(エリザヴェータサイド)
なるべく気付かれずに近付いてエリザヴェータの一撃を叩き込むという、作戦とも呼べぬ作戦は早晩破綻した。
ターゲットである龍種が住処にしているという山の麓にたどり着き、いざ登山という段階でそのターゲットの方からやって来たのだ。
首と尻尾は長く、四肢は太い。
四つ足を着いている状態で高さは約5メートル、頭の先から尻尾の先までは10メートルといったところか。
黒く煌めく鱗は光沢があり滑らか。
背の翼も大きいが、明らかにこの巨体を飛ばすには不十分に思える。
それもそのはず、龍種にとって飛翔とは翼の揚力で行うものではなく、翼とは飛翔をコントロールするためのものでしかないのだ。
そんな巨体が、シルヴェリア小隊の索敵範囲に入ったと思ったら既に目前に着地しているのである。
ちなみに本来の性能を発揮すればこの龍が反応するよりも早く索敵範囲に捉えることができるオートマタも存在する。
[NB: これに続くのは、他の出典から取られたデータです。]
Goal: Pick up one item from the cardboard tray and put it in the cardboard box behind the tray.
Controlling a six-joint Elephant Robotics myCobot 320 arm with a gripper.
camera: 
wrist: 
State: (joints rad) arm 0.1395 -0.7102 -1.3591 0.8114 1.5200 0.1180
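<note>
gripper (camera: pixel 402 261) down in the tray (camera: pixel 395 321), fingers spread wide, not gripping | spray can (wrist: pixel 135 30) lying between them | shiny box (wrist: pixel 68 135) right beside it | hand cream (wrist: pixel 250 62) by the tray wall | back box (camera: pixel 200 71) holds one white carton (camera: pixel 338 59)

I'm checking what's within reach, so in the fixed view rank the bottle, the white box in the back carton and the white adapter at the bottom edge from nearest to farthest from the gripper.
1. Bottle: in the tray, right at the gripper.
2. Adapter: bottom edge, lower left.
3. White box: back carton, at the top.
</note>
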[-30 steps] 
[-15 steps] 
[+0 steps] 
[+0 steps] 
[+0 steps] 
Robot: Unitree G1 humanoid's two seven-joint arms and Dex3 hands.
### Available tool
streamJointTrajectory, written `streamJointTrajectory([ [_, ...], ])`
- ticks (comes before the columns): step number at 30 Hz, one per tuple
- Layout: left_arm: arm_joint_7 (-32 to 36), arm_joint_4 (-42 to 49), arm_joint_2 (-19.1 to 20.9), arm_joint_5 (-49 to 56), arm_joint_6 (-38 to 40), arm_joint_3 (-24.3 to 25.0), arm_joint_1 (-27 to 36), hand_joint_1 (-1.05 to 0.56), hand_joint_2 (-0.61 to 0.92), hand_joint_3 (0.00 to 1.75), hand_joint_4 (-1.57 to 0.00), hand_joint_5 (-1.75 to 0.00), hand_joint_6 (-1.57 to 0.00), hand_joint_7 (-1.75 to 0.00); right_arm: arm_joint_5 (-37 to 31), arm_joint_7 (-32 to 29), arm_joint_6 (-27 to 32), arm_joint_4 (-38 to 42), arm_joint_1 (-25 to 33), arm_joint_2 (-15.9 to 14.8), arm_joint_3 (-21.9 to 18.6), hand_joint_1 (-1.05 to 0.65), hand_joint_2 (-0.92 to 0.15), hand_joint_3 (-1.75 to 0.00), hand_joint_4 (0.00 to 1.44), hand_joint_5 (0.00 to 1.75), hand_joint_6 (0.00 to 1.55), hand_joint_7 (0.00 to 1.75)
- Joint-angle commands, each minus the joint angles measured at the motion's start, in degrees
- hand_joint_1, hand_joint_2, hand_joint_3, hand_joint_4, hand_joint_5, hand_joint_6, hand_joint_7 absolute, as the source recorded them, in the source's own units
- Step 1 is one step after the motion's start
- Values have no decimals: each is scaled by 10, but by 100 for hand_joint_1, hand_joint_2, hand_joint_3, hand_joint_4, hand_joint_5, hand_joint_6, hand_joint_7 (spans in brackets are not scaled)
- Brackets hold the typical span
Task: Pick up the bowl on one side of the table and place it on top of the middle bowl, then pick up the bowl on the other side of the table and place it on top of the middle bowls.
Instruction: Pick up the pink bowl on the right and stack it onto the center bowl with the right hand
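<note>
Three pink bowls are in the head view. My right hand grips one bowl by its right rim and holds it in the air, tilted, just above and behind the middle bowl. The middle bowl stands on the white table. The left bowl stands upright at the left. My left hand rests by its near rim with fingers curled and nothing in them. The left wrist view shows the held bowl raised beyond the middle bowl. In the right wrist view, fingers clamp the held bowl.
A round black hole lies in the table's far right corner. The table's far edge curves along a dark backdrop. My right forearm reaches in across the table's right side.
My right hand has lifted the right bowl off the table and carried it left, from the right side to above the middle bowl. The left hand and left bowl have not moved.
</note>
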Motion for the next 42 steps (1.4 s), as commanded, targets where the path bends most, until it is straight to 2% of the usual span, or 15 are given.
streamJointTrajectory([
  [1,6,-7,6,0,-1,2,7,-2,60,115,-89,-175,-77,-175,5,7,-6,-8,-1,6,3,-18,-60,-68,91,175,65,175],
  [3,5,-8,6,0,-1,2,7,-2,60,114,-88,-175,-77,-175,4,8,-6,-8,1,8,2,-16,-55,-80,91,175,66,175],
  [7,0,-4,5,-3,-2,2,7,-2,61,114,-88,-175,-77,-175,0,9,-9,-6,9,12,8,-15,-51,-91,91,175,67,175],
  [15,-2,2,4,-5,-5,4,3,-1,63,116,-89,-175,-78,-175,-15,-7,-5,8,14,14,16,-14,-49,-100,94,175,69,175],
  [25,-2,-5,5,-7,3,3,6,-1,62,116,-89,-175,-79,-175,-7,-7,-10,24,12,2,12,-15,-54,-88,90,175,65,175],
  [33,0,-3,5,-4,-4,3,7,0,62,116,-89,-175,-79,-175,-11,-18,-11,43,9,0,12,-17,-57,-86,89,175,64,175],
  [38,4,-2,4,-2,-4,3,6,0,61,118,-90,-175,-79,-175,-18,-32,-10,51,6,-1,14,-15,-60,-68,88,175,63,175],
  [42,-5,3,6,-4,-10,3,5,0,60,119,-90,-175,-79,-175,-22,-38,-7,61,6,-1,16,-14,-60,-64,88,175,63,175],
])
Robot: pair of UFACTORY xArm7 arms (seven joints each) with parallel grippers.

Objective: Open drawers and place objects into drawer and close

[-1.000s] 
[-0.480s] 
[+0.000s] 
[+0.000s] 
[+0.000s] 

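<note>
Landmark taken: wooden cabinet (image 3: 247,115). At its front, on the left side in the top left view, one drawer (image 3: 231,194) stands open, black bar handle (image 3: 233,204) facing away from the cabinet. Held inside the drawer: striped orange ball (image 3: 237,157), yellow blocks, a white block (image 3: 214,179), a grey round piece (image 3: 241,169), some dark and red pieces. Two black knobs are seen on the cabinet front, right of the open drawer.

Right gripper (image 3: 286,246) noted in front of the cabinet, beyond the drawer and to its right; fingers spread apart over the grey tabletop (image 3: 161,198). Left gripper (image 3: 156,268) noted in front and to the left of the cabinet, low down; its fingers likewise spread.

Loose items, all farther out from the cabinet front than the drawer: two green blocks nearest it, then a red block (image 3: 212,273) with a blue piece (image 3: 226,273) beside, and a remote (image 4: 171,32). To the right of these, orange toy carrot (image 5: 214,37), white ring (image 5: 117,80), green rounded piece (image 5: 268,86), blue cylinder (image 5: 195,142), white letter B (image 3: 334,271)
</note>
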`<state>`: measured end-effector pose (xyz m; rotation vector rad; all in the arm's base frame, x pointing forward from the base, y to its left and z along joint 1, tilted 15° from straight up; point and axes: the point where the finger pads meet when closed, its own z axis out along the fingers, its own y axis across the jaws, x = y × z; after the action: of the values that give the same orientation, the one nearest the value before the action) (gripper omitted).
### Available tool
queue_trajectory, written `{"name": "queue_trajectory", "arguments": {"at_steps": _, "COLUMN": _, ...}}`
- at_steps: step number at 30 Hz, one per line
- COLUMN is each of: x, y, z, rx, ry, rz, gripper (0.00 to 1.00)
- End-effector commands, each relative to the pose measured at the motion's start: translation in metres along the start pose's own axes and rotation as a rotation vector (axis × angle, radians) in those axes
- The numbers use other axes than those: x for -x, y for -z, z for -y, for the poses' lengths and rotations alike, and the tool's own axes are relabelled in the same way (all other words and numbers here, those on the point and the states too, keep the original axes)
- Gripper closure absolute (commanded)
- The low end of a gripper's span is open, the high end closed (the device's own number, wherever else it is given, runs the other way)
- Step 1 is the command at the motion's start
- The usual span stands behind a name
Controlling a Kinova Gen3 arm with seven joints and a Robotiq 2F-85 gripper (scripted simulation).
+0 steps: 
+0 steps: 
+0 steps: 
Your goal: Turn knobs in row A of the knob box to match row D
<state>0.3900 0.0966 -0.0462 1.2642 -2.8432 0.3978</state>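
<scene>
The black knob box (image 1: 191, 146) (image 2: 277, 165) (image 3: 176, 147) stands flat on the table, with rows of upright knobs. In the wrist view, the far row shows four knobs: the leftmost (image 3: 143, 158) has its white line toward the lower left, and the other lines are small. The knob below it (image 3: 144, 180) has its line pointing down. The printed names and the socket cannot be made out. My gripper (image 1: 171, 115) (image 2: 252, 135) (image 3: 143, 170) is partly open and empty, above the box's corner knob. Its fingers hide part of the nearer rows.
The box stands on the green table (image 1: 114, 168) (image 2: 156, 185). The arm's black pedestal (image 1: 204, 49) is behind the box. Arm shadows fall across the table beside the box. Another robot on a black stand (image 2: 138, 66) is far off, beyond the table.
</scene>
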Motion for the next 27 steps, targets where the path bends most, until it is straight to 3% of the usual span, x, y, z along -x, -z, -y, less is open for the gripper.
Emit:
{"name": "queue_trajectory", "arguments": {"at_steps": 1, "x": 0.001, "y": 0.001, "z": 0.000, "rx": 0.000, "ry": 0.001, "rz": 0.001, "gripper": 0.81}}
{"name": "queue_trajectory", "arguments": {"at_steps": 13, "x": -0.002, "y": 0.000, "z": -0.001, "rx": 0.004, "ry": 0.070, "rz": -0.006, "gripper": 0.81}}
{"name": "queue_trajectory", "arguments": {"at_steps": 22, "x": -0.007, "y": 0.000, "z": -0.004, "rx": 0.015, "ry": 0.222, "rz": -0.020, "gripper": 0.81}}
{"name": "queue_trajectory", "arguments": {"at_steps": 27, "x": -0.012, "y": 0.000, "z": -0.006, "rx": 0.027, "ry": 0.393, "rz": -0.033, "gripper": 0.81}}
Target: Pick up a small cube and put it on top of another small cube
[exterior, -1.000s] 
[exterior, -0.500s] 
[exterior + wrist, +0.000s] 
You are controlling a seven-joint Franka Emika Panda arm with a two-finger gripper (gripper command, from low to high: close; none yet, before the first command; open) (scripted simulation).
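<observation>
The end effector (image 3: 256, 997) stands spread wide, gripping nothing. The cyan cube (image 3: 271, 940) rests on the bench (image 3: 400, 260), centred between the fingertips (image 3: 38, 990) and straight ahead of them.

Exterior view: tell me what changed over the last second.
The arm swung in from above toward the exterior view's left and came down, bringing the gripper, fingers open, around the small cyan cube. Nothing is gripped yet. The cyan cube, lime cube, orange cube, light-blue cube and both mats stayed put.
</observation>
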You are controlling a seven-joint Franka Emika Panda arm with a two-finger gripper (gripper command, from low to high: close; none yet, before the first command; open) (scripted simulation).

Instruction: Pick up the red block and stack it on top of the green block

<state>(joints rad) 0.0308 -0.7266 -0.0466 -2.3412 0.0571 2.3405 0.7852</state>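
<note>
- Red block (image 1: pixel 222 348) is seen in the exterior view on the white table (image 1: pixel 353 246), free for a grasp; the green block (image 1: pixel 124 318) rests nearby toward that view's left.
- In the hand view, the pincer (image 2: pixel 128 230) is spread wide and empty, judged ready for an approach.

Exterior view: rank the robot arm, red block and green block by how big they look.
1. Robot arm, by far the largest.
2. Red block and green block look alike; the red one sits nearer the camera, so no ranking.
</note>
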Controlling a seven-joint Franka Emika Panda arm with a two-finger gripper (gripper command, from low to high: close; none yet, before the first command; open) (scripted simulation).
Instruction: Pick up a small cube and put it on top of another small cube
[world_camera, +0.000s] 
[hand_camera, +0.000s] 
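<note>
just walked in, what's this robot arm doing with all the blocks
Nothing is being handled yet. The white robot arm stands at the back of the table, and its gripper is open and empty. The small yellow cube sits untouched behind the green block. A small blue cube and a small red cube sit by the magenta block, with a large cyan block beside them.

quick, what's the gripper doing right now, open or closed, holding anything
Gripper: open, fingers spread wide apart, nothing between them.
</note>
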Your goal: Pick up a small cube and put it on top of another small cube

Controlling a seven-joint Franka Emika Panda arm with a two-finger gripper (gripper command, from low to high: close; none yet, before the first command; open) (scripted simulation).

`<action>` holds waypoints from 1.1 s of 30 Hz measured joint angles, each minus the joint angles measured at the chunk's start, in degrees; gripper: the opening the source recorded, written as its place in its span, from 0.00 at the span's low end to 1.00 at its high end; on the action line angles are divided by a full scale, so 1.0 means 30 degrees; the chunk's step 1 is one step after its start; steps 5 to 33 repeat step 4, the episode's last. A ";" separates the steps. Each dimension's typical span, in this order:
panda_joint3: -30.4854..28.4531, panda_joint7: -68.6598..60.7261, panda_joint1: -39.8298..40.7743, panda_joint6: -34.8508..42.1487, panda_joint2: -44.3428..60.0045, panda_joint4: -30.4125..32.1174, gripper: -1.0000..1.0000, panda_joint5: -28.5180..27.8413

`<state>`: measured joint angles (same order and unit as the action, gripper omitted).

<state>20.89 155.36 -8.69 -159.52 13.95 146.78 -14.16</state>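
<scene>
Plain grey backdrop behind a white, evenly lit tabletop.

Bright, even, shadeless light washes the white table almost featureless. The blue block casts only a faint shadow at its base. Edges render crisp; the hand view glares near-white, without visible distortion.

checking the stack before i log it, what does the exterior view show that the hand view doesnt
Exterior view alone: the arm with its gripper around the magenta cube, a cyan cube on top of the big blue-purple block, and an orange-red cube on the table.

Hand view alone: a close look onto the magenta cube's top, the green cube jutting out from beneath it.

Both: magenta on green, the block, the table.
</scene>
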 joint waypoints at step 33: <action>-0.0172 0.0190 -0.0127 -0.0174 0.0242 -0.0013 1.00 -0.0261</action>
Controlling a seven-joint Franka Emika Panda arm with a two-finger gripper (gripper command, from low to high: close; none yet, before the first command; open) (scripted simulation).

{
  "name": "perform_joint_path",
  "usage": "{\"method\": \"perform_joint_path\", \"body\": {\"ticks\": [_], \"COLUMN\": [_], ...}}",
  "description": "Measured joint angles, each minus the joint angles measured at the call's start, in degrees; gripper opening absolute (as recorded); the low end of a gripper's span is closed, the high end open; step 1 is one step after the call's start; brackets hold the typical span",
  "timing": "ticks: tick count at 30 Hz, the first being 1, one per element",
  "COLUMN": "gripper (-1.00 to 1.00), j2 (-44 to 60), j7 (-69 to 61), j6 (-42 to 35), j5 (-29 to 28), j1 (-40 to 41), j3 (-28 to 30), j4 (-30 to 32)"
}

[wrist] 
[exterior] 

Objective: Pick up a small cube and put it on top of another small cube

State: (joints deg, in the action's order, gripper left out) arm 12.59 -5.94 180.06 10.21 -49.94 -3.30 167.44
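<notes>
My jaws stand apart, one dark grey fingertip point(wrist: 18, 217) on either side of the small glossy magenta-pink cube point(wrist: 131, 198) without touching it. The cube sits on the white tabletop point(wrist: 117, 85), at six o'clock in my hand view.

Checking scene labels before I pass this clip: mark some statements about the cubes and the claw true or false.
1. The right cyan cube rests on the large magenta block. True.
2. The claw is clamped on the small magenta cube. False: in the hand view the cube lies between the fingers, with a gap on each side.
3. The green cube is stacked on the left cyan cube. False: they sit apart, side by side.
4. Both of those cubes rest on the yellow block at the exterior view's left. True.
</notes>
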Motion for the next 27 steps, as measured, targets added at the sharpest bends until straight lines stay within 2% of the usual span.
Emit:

ともあれ、そうしたファーストコンタクトとなったため、一部のオートマタを除いてみな緊張を隠せない様子であった。
『何かと思えば、また逃げ猿か』
「「「「……!」」」」
事前に知識としては知っていても、こうして人語を話すのを見ると驚愕せざるを得ない。
「逃げ猿とはなんでしょうか?」
そんな場の雰囲気にそぐわない、いつもどおりのとぼけた質問をするエリザヴェータ。
その胆力に驚愕した様子のシルヴェリア小隊。
目を離してはいけないと思いつつ、ついエリザヴェータを見やってしまう。
『ふん。貴様らのことだ。我々に恐れをなして逃げ出した猿ども』
この世界における人類発祥の地は、現在竜の牙と呼ばれる大陸である。
そこに各種人類の原種が生まれたのだが、そこには龍種を始めとした強力な種も多くいたため、人類──特に普人などを始めとする二足歩行のわかりやすいヒト種などは別の大陸へと移り住んだのだ、というのが現在主流となっている生物史である。
龍種など、現在でも竜の牙に住まう生物の中にはこうして逃げ出したことを蔑む発言をする者もいる。
とはいえ、通常の差別発言と同じでわざわざそんなことを口に出すのは少数派ではあるが。
「あなたはなぜこの地に?」
『……ふん。どうして吾が猿なんかにそんなことを教えなければならない?』
「いえ。我々のことを『逃げ猿』とか言いつつ、ご自身も同じように逃げてきた『逃げトカゲ』なのではないかと思ったので」
「バカやめろ」
『……っ! 言わせておけば……!』
膨れ上がる膨大な魔力、そこに含まれる殺気に当てられ肌が粟立つ。
それでも瞬時に戦闘態勢をとれるシルヴェリア小隊は、やはり非常に優秀なのだろう。
パッと散開し、それぞれが役割をまっとうせんとする。
マルヴァンは前に出て巨大な盾を構える、逆にアメリアは後ろに下がって魔術の起動準備に入る。
セラフィナとジュリオはそれぞれの得物を抜き、左右に展開する。
そのシルヴェリア小隊の動きに、黒龍の意識が僅かに散った。
その一瞬の隙を突いて、マルヴァンの巨体の後ろからエリザヴェータが飛び出す。
盾を構え、一歩も引かないとばかりに重心を下げた彼の身体をスターティングブロックのようにして加速し、一気に距離を潰す。
既にその腕に集まった魔力は、可視化するほどに励起している。
『貴様それは……!』
「うるさいです」
そのまま龍の眉間に右の拳を叩き込む。
──ドグォォォオオオン……!!!
その拳に込められた威力によって、龍の頭は地面に叩きつけられる。
大質量がめり込むほどの接触に見合った轟音と、発生した砂ぼこりにシルヴェリア小隊が目を覆いつつ確認する。
「やったか!?」
安心してください、やってますよ。